** Task item **
Give back exactly the lines of the material below that start at the line containing "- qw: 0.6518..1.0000" and end at the line containing "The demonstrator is", and no others.
Input data Block Start
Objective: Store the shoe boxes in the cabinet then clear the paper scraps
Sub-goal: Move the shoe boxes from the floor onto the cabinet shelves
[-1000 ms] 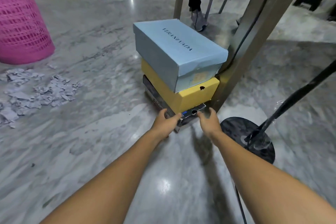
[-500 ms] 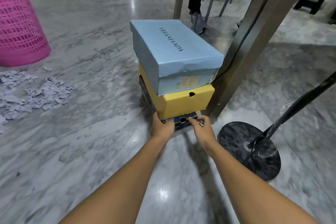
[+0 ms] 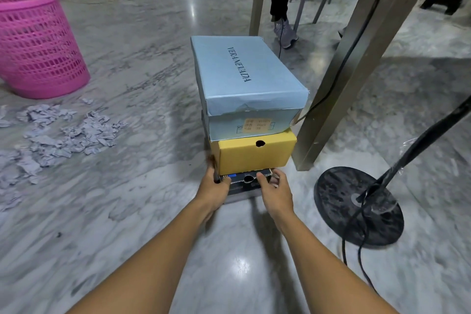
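Three shoe boxes stand stacked on the marble floor: a light blue box [image 3: 244,76] on top, a yellow box [image 3: 254,154] under it, and a black box [image 3: 246,180] at the bottom, mostly hidden. My left hand [image 3: 215,190] grips the black box's near left corner. My right hand [image 3: 274,190] holds its near right corner, fingers curled over the top edge. A pile of grey paper scraps [image 3: 58,132] lies on the floor to the left. No cabinet is in view.
A pink mesh basket [image 3: 38,41] stands at the far left. A metal table leg [image 3: 339,89] leans close to the stack's right side. A black lamp base [image 3: 356,205] with pole and cable sits to the right. A person's legs [image 3: 280,0] are behind the stack.
The stack has turned so its short end faces me squarely, and it sits closer. Both hands have closed in on the black box's near corners.
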Action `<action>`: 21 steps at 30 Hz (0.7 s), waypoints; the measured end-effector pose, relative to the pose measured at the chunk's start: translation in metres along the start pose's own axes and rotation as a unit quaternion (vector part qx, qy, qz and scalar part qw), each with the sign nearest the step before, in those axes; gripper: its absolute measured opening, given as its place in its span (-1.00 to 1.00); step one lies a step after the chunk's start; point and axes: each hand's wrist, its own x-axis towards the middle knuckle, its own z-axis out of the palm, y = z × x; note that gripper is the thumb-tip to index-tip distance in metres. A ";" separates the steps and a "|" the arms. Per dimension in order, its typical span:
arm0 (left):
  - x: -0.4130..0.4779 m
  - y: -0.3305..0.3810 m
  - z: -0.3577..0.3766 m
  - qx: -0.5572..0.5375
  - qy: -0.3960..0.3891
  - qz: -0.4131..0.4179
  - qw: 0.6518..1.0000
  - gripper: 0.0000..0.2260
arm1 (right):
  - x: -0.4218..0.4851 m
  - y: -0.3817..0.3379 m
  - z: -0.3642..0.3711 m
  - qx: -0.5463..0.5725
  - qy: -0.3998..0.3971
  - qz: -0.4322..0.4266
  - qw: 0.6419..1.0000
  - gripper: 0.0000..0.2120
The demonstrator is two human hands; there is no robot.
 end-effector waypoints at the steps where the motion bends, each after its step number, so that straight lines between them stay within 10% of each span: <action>1: -0.005 -0.005 -0.005 -0.003 0.001 -0.002 1.000 -0.43 | -0.008 0.000 0.003 -0.003 -0.001 0.001 1.000 -0.43; 21: -0.156 -0.116 -0.174 -0.035 0.094 -0.137 0.986 -0.58 | -0.195 0.009 0.113 -0.067 -0.127 -0.056 0.988 -0.14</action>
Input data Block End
** Task solution **
  - qw: 0.6518..1.0000
  - gripper: 0.0000..0.2260
arm1 (right):
  - x: -0.4218..0.4851 m
  - y: -0.3817..0.3379 m
  - z: -0.3642..0.3711 m
  - qx: -0.5463..0.5725
  - qy: -0.3998..0.3971
  - qz: -0.4322..0.4266
  - qw: 0.6419..1.0000
  - gripper: 0.0000..0.2120
The demonstrator is two human hands; there is no robot.

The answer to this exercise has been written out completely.